When traumatologist Mònica Pèlach left Girona to work at the Cerdanya cross-border hospital, in November 2022, she never thought it would be so difficult to find rental housing.

The little music I heard was always the same. “We have nothing for year-round rentals, only seasonal sales or rentals,” he was told by the dozen real estate agencies she approached.

Three months after starting this journey, the flute sounded and she was offered a house in Llívia for which she and her partner paid 1,200 euros per month. “Actually it was the only rental home we found, we had no alternatives,” explains Mònica, currently on maternity leave.

The family feels very comfortable in the house, but continues searching. “We live in a very expensive region because of the few services it offers, many prices are focused on tourism,” says Jordi, his partner.

Like Mònica, other workers at the Puigcerdà hospital have also experienced firsthand the problems of living in a region with a shortage of long-term rental housing. Mònica explains the case of a colleague of hers, from Mallorca, who has only found a roof where she can live until the month of November, when she will be kicked out to make way for ski tourism.

To respond to the lowest echelon of the health sector – the students in practice –, the Puigcerdà Hospital Foundation has enabled a floor of the Primary Care Center (CAP) where they can stay and a floor in the old teachers’ building .

The increase in prices, added to the boom in apartments for tourist use, which have multiplied by 100 in a decade, the enormous weight of second homes (63.3% of the homes in the region are not primary) and the fact The fact that owners prefer to rent for the season rather than rent for the entire year has meant that finding a roof over their heads is a chimera.

“The majority of owners opt for seasonal rentals because in a few months they charge the same as a long-term rental, there is less wear and tear on the property and late payment is non-existent,” says Enric Quílez, president of the Cerdanya Research Group. .

This pressure makes many workers choose to live in nearby regions such as Berguedà, Alt Urgell or Alta Cerdanya, areas where prices are also increasing due to high demand. Nathan Garcia, who had lived in the region, now travels 50 km every day to go from Sant Corneli de Cercs (Berguedà), where he lives, to Bolvir, where the company where he works is based. And another 50 to return home.

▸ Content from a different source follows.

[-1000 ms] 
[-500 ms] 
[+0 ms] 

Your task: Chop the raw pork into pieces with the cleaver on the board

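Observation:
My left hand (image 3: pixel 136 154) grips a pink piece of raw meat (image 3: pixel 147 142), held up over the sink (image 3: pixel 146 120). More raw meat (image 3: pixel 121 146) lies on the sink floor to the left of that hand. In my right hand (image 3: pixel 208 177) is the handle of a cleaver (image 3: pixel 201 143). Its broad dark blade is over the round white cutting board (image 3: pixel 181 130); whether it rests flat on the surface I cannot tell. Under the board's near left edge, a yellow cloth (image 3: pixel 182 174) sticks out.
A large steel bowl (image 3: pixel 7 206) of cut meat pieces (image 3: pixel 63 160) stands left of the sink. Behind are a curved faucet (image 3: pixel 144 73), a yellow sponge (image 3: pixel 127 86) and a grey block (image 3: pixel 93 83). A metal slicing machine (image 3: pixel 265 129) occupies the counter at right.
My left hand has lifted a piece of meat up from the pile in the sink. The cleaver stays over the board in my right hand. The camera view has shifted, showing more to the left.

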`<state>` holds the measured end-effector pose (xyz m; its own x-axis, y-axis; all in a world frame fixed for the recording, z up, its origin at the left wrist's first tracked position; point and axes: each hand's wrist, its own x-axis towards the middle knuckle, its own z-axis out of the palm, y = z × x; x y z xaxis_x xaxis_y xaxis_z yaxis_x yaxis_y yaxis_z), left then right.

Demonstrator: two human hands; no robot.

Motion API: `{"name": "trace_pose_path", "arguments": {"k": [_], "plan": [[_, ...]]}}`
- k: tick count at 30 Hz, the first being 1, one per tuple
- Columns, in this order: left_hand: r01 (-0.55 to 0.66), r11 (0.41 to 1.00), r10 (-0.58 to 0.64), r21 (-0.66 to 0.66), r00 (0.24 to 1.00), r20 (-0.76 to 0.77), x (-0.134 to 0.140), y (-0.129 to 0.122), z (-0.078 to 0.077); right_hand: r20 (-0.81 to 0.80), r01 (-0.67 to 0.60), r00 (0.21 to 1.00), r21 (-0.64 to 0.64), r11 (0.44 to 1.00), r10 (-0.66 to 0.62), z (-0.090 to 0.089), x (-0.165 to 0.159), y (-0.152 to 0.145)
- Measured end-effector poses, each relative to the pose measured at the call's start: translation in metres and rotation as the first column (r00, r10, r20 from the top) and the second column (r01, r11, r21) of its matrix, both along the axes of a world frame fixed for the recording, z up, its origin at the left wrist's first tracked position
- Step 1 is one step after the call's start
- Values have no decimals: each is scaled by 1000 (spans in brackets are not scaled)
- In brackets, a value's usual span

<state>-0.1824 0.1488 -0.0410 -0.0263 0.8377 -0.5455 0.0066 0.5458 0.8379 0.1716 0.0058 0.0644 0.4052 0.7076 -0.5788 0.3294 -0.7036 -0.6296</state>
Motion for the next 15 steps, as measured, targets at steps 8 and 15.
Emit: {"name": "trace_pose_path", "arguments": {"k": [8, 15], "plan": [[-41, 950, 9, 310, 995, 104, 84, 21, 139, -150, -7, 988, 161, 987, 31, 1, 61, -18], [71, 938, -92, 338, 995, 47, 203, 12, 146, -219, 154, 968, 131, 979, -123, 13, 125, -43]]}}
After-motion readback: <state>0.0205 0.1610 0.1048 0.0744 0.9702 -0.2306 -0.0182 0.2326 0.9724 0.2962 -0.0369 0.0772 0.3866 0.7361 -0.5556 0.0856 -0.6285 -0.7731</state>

“Cerdanya, which has turned tourism into its economic engine, has become an uninhabitable place.” “If you have to allocate 800 or 900 euros to rent, the numbers don’t work out anywhere,” he adds and says that for years not all the ski instructor positions have been filled because it no longer pays for the workers.

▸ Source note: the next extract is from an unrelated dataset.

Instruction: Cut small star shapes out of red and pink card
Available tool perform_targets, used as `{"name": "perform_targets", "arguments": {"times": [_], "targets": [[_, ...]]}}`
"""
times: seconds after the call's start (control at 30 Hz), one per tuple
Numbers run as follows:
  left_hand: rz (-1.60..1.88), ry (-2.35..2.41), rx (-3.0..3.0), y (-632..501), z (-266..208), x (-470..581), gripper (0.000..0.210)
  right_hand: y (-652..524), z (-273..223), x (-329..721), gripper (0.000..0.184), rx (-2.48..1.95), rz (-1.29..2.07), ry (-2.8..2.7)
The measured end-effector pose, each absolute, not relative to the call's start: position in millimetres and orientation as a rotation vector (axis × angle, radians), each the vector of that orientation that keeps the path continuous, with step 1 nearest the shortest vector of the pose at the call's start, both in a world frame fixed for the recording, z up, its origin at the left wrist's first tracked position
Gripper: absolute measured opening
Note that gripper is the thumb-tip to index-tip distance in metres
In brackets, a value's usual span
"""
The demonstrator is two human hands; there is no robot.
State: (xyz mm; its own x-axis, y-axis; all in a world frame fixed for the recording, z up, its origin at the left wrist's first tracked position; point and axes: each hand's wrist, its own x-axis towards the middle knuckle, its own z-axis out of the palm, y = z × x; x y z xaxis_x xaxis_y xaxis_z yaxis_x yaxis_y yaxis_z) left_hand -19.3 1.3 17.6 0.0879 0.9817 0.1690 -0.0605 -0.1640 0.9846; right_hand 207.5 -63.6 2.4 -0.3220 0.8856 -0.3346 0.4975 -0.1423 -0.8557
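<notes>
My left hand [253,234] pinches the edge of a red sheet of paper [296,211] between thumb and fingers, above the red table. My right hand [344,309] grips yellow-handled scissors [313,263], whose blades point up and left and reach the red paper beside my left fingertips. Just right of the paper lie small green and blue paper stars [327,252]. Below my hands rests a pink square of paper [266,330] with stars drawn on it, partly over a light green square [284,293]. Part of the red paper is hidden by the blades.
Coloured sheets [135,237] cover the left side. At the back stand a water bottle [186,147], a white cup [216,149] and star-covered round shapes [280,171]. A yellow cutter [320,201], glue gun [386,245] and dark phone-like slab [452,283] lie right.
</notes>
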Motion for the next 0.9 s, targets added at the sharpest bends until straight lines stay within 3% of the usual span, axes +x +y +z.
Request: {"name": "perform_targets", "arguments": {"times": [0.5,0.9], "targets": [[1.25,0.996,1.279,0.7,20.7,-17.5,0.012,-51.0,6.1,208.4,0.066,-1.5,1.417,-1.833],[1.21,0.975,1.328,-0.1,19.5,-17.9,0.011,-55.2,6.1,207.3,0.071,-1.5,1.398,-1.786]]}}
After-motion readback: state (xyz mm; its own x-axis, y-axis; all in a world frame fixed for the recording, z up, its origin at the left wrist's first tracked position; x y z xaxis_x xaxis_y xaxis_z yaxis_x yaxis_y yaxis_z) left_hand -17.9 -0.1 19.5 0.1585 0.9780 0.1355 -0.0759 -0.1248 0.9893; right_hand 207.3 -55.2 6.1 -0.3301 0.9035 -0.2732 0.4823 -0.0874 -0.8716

The teacher Lluís Lupión has also left Cerdanya due to the increase in rent. After living in 30 or 40 m2 apartments for which they paid 700 euros a month, he and his wife have bought a house in Sallent (Bages) and have ended their work period in the Pyrenean region that began in 2018.

He worked in a school as a part-time music teacher and she in the service sector. “La Cerdanya only wants people with a high purchasing power to live there from Friday to Sunday,” says Lupión, who regrets that as a result of Covid there has not been a paradigm shift. “It is still a region of many cranes, many closed windows and very few people living,” he laments.